Contragestive Time expands our understanding of the timing of reproduction to prepare the ground for the next generation of fertility control. Contraception has not delivered its promise - women struggle to find acceptable, effective methods, and are turning away from hormonal contraception. Innovation is urgently needed and is likely to come in the form of pills taken weekly, monthly or just after a missed period. ‘Contragestives’ operate in the invisible time between a possible conception and the possibility of an early abortion, ensuring a state of ‘non-pregnancy’ without it being known whether pregnancy ever existed. Contragestives challenge clinical, ethical and legal distinctions between contraception and abortion which is both their promise, and their risk. Contragestive Time carefully and collaboratively opens the possibility of intervening in this time.
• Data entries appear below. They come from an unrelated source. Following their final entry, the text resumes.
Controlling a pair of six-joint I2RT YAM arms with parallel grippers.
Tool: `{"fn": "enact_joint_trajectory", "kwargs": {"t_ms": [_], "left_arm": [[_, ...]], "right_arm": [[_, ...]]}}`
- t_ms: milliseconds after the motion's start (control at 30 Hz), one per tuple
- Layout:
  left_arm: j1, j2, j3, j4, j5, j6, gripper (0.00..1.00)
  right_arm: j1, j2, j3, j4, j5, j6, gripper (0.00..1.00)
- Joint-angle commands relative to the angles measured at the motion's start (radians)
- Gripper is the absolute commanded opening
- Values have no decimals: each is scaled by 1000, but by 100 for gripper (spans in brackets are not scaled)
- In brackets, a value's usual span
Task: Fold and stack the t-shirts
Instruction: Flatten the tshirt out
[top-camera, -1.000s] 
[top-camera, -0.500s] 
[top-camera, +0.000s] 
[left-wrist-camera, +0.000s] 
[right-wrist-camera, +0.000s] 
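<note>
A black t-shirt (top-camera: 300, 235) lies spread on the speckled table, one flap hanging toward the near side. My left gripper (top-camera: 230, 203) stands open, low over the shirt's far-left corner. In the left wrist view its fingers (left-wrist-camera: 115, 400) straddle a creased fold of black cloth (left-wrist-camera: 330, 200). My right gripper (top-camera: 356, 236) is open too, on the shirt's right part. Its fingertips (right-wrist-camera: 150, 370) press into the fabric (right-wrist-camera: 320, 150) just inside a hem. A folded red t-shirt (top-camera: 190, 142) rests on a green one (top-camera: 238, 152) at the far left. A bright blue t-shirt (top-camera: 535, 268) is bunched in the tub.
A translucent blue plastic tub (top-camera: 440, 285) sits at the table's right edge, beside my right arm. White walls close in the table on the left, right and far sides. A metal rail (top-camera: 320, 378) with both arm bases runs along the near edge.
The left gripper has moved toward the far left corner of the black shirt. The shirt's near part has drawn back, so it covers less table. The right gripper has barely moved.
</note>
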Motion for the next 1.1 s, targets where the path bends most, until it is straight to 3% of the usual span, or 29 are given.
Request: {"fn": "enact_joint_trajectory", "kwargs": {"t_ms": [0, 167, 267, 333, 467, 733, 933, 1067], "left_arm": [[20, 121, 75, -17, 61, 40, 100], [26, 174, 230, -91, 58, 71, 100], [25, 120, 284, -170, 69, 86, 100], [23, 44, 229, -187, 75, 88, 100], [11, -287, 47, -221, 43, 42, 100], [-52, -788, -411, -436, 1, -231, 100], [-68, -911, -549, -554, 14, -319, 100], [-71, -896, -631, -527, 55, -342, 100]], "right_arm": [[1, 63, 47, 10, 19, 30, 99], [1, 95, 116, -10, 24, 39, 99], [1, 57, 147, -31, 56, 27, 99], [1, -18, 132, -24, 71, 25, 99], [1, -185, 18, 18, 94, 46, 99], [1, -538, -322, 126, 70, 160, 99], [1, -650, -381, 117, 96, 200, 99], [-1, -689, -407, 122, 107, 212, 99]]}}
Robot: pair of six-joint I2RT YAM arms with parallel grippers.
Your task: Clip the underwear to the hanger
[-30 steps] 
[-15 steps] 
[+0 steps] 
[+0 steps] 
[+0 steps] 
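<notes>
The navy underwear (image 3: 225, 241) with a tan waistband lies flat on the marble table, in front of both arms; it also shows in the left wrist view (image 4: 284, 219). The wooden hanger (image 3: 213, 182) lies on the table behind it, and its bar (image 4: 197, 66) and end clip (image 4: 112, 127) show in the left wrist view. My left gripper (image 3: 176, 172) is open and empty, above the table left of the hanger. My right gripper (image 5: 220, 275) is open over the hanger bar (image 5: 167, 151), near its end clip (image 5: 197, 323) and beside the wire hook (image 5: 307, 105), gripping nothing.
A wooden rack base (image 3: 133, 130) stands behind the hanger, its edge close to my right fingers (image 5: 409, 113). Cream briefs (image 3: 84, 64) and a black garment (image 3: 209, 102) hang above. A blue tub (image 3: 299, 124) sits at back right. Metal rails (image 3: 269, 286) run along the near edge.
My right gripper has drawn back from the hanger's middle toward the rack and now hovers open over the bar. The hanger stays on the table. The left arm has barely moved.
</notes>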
Deliberately moving beyond entrenched disagreements about the timing of ‘life’ and the ethics of contraception and abortion, it unpicks the history and philosophical implications of terms that maintain these boundaries and the ‘clock time’ that measures reproduction. Creating new meanings of reproductive time, it tests legal frameworks, generates new clinical knowledge, and considers their impact on policy and rights. Contragestive Time prepares the philosophical, social, legal, medical and political grounds for a contragestive future.